> **ACTIVITY**
Look through the listing and locate every line containing the word "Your"; copy those lines.

> **DATA SUPPLIED**
● ● ● ● ● ● ●
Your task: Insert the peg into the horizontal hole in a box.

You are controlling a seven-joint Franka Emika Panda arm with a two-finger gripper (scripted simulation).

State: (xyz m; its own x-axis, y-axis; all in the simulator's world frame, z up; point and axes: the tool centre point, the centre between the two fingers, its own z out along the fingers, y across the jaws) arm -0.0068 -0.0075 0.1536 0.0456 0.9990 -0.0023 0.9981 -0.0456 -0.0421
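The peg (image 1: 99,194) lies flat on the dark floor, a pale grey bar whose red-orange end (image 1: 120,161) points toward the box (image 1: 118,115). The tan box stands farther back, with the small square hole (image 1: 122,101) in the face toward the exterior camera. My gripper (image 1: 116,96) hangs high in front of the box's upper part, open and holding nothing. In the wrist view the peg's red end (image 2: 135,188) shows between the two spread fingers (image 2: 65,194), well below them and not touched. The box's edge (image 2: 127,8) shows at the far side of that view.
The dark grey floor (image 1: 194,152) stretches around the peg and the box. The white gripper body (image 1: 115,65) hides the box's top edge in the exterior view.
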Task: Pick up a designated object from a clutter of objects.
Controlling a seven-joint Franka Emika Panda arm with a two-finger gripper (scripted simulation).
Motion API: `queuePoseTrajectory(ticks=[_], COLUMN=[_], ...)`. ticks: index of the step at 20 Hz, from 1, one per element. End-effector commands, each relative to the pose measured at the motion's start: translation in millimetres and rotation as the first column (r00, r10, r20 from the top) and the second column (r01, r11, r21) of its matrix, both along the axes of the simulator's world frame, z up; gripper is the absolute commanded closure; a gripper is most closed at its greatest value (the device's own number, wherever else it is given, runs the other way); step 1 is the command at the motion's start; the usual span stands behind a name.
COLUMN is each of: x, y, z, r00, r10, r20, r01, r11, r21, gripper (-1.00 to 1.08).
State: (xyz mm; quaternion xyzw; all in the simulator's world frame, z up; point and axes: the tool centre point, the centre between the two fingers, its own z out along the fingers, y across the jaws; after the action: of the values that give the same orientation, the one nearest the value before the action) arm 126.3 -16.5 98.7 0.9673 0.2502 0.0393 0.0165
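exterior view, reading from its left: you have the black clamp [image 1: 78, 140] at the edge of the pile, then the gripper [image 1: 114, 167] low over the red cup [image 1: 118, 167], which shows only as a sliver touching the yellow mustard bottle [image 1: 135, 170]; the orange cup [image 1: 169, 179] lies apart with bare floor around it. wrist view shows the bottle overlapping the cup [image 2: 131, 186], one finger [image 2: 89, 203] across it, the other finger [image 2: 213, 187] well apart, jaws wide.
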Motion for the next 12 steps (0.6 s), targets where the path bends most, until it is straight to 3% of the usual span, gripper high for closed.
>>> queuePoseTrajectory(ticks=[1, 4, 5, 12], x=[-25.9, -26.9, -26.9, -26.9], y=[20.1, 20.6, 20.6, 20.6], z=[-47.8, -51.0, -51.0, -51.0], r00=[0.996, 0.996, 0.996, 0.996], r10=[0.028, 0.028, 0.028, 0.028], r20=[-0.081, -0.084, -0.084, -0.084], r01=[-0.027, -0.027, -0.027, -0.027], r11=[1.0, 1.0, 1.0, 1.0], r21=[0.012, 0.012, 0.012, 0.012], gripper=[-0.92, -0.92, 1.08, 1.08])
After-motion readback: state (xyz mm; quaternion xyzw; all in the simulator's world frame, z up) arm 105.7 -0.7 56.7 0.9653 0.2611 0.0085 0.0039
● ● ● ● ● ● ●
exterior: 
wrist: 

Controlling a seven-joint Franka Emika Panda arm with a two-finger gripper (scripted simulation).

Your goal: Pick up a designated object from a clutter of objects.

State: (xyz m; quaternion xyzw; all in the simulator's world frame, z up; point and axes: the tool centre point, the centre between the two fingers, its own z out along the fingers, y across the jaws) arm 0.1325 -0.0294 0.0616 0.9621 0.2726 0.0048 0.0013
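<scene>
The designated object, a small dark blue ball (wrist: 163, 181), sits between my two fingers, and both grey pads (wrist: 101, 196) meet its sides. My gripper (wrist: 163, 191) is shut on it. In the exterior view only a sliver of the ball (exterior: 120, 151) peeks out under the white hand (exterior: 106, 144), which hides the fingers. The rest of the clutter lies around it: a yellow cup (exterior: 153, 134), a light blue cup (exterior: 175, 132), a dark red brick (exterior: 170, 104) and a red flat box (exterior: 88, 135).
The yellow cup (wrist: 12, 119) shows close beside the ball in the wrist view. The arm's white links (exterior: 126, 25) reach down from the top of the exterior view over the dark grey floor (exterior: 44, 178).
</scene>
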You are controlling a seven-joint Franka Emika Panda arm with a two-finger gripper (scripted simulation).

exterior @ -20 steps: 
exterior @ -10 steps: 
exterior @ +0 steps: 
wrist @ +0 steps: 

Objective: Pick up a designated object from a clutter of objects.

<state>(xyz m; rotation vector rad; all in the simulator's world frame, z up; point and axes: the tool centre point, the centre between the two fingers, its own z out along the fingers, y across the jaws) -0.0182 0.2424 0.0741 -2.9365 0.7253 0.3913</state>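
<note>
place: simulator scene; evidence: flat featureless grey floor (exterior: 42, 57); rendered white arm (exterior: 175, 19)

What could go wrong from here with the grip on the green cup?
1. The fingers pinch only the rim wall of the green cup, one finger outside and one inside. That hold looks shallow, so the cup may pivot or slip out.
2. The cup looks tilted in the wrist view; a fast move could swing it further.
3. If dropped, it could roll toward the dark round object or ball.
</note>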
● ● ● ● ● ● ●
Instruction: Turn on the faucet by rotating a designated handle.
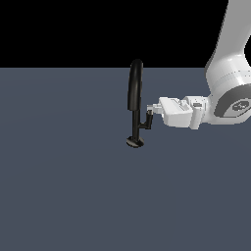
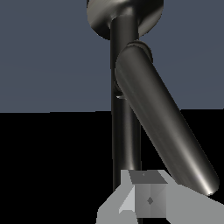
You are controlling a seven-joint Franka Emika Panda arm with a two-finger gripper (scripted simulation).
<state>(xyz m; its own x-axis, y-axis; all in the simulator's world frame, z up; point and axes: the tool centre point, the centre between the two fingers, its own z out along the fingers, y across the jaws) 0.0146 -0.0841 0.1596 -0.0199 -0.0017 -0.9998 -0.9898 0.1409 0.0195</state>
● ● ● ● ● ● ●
> **RESPONSE BELOW**
Your task: Insert the peg into the horizontal hole in a box.
Your goal: Pick up a designated object from a clutter of objects.

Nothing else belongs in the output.